What is expected >> Omitting all pictures, print the lines of the listing from the one containing "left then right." through the final line, both ends included, with no other text.

Content starts

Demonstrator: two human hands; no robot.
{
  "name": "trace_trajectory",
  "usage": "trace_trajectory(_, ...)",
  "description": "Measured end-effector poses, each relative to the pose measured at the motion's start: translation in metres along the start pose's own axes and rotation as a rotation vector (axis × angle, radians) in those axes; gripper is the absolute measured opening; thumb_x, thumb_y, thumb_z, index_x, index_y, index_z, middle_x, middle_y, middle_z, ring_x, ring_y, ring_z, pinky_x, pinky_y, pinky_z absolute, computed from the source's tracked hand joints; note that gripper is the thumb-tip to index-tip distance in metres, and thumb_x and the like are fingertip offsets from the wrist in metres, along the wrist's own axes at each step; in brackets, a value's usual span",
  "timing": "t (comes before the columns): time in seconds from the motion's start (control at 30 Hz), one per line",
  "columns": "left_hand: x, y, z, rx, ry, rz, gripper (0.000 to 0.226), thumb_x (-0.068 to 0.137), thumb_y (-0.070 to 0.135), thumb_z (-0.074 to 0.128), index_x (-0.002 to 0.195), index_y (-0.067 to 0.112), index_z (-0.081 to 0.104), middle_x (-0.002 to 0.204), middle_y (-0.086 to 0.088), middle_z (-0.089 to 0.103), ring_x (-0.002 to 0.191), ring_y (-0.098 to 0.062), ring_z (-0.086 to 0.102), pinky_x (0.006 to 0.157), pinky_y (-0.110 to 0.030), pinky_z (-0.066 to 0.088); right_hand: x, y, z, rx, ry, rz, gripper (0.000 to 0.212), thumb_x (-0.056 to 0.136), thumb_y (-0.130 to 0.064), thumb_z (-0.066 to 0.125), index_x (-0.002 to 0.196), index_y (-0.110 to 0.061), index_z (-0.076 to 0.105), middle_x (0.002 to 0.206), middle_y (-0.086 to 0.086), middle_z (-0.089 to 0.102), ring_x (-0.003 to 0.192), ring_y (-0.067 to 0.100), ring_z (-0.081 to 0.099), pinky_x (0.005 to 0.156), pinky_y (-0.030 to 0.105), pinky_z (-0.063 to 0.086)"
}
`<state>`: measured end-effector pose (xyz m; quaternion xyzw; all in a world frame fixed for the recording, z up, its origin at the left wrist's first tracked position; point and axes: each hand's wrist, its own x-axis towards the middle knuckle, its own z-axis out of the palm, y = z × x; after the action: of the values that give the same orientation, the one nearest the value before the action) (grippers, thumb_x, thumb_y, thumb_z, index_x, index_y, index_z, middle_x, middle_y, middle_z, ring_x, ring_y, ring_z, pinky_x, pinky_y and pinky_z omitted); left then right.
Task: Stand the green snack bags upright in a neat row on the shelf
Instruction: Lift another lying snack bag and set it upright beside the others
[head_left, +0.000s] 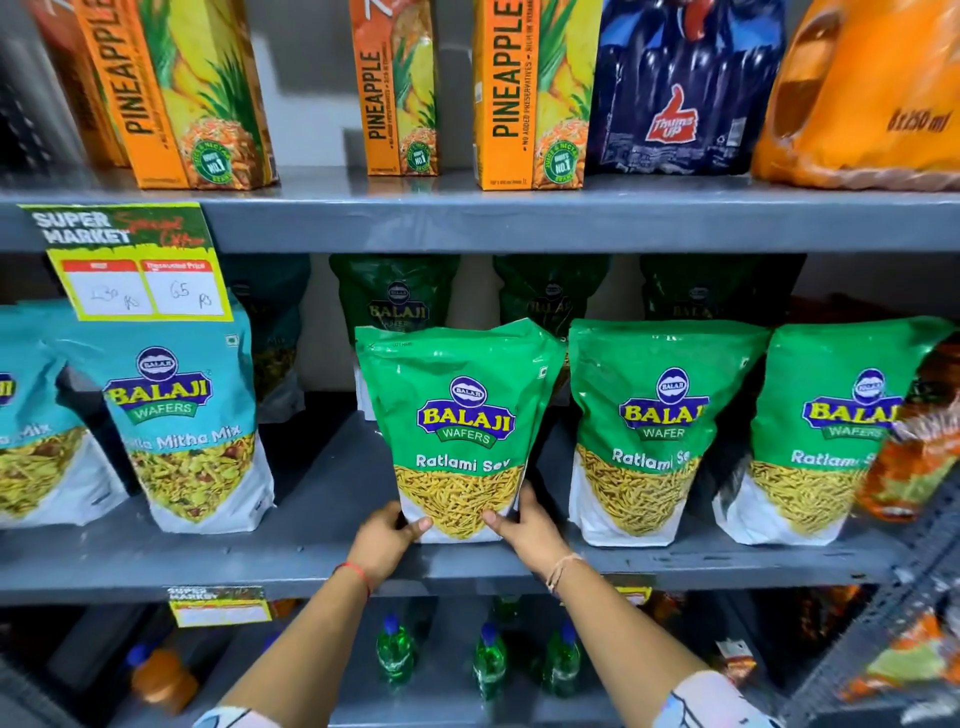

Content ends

Answer to this exercise >>
`<state>`: measured end-effector pose (xyz m; quaternion xyzw; all in a world frame fixed for the recording, z up, its origin at the left wrist's first tracked position; point and axes: each hand's wrist, its own x-axis towards the middle knuckle, its own z-axis out of the palm, y = z × x; after the action: of the values that give the same orientation, the one nearest the value before the action) (grippers, thumb_x, thumb_y, thumb_z, index_x, index_y, index_z, middle_x, middle_y, middle_z, ring_x, ring_y, ring_z, pinky_x, pinky_y and pinky_z omitted); left then right.
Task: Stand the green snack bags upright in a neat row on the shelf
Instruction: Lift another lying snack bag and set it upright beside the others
[head_left, +0.000s] 

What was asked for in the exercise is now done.